Conclusion: The Seizure Diary Is Not Enough

The measure of how well epilepsy care is working cannot be reduced to how many seizures a person had last month. For the roughly one in three people with epilepsy in the United States and Canada whose seizures persist despite multiple treatments, the burden extends to every part of their lives, and the clinical response needs to extend there too.

Better therapies for drug-resistant epilepsy mean drugs that work through genuinely different mechanisms, designed for a lifetime of use, tolerated without cognitive cost, and relevant to the neuropsychiatric dimensions of the condition, not just the seizure count. They also mean clinical care models that systematically screen for depression and anxiety, connect patients with psychological and social support, and measure outcomes in terms of quality of life, not just the epilepsy diary.

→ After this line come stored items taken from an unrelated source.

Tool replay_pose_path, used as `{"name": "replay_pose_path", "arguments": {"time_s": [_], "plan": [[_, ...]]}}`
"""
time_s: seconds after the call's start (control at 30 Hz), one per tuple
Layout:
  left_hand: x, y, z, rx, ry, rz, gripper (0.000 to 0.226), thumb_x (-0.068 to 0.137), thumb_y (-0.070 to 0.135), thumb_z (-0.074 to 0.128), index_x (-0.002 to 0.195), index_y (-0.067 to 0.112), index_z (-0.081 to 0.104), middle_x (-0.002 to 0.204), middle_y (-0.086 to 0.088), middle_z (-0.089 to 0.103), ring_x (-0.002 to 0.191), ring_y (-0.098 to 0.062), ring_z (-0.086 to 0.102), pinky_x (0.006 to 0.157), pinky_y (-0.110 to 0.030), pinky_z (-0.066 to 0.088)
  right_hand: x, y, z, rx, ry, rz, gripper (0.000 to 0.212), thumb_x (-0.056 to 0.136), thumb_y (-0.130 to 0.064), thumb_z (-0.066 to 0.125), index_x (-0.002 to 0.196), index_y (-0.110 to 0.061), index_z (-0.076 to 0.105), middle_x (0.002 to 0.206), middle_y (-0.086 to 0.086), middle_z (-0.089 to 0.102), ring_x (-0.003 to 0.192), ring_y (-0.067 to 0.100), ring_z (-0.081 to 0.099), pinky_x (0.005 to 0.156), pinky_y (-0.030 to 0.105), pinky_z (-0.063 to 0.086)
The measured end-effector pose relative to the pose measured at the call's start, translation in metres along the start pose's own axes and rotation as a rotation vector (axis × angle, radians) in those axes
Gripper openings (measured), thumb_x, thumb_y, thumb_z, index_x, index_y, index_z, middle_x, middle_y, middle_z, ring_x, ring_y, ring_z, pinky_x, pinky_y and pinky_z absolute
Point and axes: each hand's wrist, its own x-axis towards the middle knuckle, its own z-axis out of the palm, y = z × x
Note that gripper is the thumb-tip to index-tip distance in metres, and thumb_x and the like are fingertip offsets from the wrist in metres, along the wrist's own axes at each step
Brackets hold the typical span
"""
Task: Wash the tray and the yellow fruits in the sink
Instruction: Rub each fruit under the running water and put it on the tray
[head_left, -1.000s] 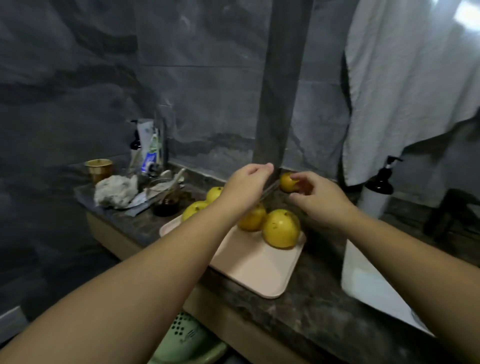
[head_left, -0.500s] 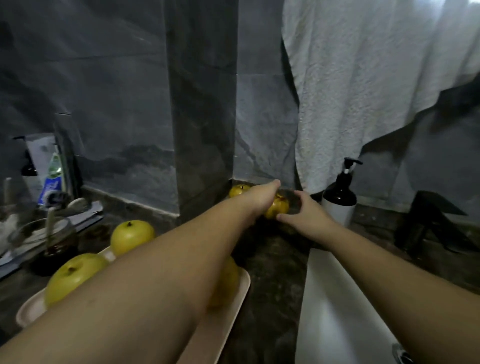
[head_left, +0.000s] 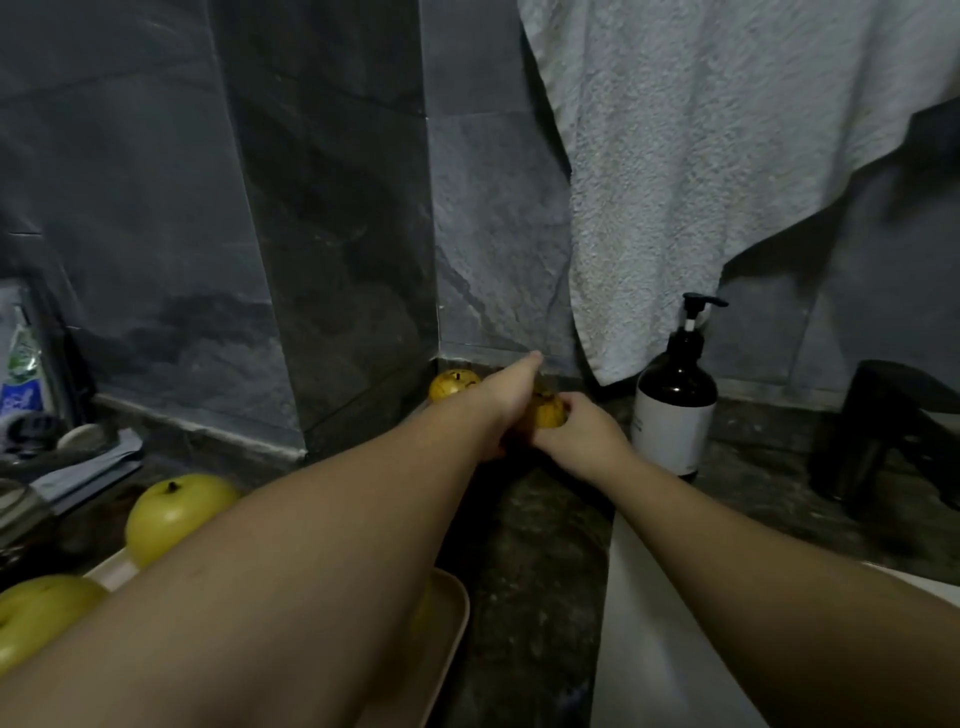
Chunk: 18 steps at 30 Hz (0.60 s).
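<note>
White terry towel (head_left: 701, 156) hanging against grey stone-look wall tiles (head_left: 156, 208), lower edge just behind a dark pump bottle (head_left: 675, 410) with a white label, print too small to read. White sink (head_left: 649, 623) at lower right, beside dark countertop (head_left: 530, 545). Pale tray (head_left: 447, 613) at lower left carrying yellow-green fruits (head_left: 176, 512). Packaging at far left, lettering illegible. Right hand (head_left: 582, 436) curled round a spotted yellow fruit (head_left: 545, 410) near the corner; left hand (head_left: 506, 395) extended, fingers straight, touching the same fruit. Second spotted fruit (head_left: 452, 384) just beside, in the corner.
</note>
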Motion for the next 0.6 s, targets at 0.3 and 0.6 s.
{"name": "replay_pose_path", "arguments": {"time_s": [0.3, 0.6], "plan": [[-0.075, 0.007, 0.014, -0.013, -0.028, 0.054, 0.055, 0.088, 0.063, 0.065, 0.126, 0.024, 0.063, 0.124, -0.007, 0.065, 0.109, -0.026, 0.061, 0.096, -0.040, 0.048, -0.076, -0.008, -0.052, 0.047, 0.144, -0.124, 0.088, 0.070, -0.055, 0.081, 0.146, -0.026, 0.047, 0.130, 0.003, 0.059, 0.116, 0.022, 0.061, 0.099, 0.041, 0.053], [-0.146, -0.023, 0.126, -0.017, -0.133, 0.223, 0.058, 0.075, 0.031, 0.091, 0.123, 0.009, 0.065, 0.110, -0.013, 0.074, 0.096, -0.023, 0.073, 0.081, -0.036, 0.062, -0.174, 0.035, -0.145, -0.125, 0.251, -0.125, 0.089, 0.064, -0.048, 0.080, 0.145, -0.029, 0.047, 0.131, 0.002, 0.050, 0.103, 0.018, 0.056, 0.081, 0.026, 0.043]]}}
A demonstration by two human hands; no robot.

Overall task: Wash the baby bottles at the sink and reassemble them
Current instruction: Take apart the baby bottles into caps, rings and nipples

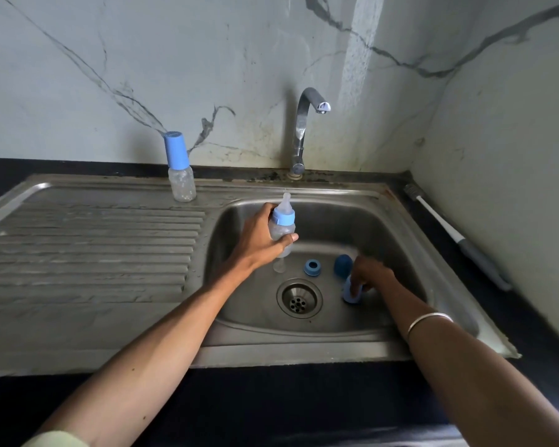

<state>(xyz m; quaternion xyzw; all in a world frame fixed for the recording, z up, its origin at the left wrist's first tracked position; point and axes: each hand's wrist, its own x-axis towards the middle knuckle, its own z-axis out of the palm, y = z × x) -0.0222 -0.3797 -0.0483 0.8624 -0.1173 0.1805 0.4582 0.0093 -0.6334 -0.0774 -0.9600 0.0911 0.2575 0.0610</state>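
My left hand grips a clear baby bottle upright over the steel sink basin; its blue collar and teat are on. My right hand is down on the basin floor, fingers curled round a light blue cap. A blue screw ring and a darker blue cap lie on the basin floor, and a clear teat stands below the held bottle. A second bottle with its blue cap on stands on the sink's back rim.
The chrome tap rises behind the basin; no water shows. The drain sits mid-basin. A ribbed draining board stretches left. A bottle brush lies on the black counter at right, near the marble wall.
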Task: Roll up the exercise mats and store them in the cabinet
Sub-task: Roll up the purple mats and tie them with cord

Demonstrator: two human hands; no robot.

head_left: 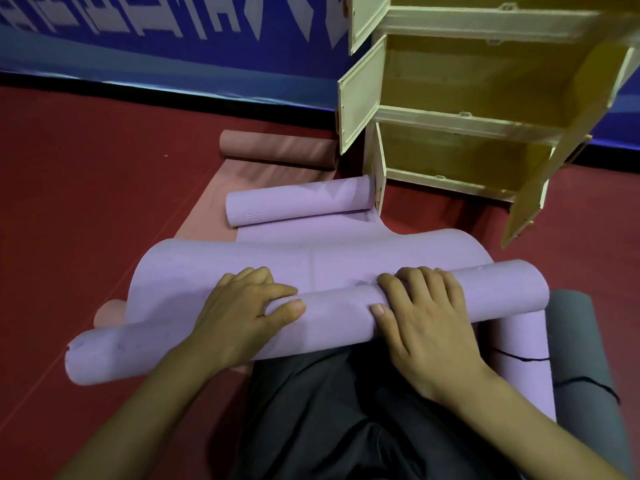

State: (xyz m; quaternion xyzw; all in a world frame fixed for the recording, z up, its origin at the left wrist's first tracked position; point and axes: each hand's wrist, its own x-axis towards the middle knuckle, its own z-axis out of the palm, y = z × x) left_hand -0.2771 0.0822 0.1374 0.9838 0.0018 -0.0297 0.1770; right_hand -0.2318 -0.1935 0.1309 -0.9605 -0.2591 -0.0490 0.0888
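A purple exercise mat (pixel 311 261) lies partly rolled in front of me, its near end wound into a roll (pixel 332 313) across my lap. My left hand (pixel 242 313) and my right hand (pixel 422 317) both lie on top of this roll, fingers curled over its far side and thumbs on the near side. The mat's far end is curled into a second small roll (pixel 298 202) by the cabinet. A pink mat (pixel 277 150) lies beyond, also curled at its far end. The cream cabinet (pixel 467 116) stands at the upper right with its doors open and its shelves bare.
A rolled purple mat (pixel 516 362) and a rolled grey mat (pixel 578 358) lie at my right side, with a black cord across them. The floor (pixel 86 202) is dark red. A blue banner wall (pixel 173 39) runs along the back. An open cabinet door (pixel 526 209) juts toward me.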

The science to support this broader approach is available. The patient need is documented. What remains is the will to treat refractory epilepsy as what it is: a complex, multi-dimensional condition whose treatment must be equally multi-dimensional.

At Bright Minds Biosciences, this is not an abstract principle. The selective serotonin receptor agonist program targeting refractory epilepsy is built on the understanding that the people this condition affects deserve a drug designed for their full clinical reality, not just the seizure component of it.